The drug NI006, as it is called for now, was administered intravenously in the trial at progressively higher doses on a monthly basis for one year.. “Patients who received more doses appeared to have a greater reduction in amyloid deposits in the heart and improvement in various cardiac parameters.”. The study opens the door to a new generation of drugs for a disease that is seen to be becoming more frequent and with the progressive aging of the population it will be increasingly present”, concludes García-Pavía.

In this sense, the cardiologist from Puerta de Hierro indicates that around 2,000 patients with cardiac amyloidosis due to transthyretin must have been diagnosed in Spain, “but we all think that it is a more frequent disease than we knew so far. Before, since there were no treatments for this pathology, we saw that the patient's heart failed, like so many patients we have, and often a specific diagnosis was not reached.”

For Pavía, there are four factors that are going to cause this disease to be diagnosed more and more: “The population is getting older and as it is associated with age, the longer we live, the more patients will suffer from it. Secondly, that more is known, that there is more knowledge leads to more patients being diagnosed. Thirdly, diagnostic techniques have improved: previously this disease could only be diagnosed by heart biopsy, while now there are imaging techniques that allow amyloid deposits to be detected without biopsy. And fourthly, the availability of treatments, which make us learn more about the disease and seek more patients because we can offer them something.”

40 patients from six countries

This first trial has been carried out on 40 patients from six European hospitals (three from France, one from Germany, one from the Netherlands and Puerta de Hierro in Spain).. Like all phase I studies, the safety profile of the drug has been analyzed and at what dose it can be effective. Despite the good results, García-Pavía is prudent and stresses that more studies are needed with a larger number of patients.. “It constitutes an important advance since there was no drug for this disease that would improve the patient and remove the amyloid from the heart, which is why the New England publishes it.. In addition, the fact that it has been led from a Spanish hospital is to be proud of our health system. But although it is a great advance and gives a lot of hope, additional studies must be done.”

The specialist emphasizes this caution: “We have seen that the medication is safe and that doses of more than 10 milligrams per kilo of medication weight seem effective in removing amyloid, but we will have to do a study with many more patients, among 600 and 1,000, and a dose that is considered effective, which will be more than those 10 milligrams per kilo of weight, to see if what we have seen in the phase I trial is confirmed.

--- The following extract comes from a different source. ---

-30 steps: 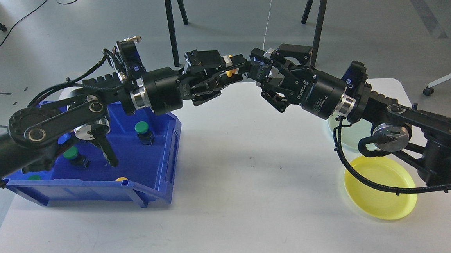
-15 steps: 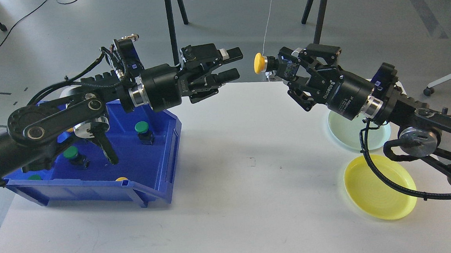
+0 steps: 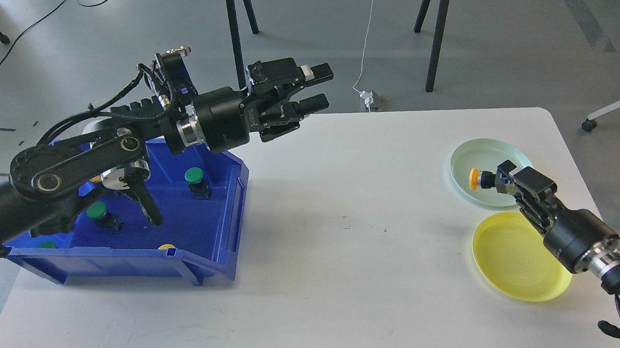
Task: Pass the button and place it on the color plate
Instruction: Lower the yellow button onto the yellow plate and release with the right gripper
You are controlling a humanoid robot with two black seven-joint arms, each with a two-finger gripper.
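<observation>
— Since the handover looks finished, which claw has the small yellow-capped push button (image 3: 477, 179) with the dark body?

— The right claw (image 3: 496, 180) has it, fingers closed on the dark body. The yellow cap sticks out ahead of the fingertips, towards the left of the view, so the button's long axis runs roughly level and in line with the claw, not upright.

— And where does that put it against the plates?

— It appears over the pale green round plate (image 3: 490, 171), which lies right under the fingertips. The matching yellow round plate (image 3: 519, 258) sits back along the right arm, nearer the robot, just beside the green one. I judge the coming move turns on that: the claw must draw back towards its own wrist side before lowering, and the cap should probably tip up or down so it doesn't roll.

— What about the left claw (image 3: 318, 88)?

— Spread apart and holding nothing, well apart from both plates, hovering above the far edge of the white counter (image 3: 344, 204) beside the blue plastic bin (image 3: 207, 250). Green-capped buttons (image 3: 194, 175) lie below and behind it in that bin.
</observation>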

If it is proven, approval would be requested so that it ends up reaching hospitals. But at this point I don’t think people need to look at this yet as a cure for the disease.”

That phase III study in which the medication will be tested against placebo in a significant number of people will begin after the summer. Countries around the world, including the U.S., will already participate. In fact, the U.S. pharmaceutical company Alexion, the rare disease division of AstraZeneca, has purchased the molecule to conduct this Phase III and market it if it is proven effective and approved.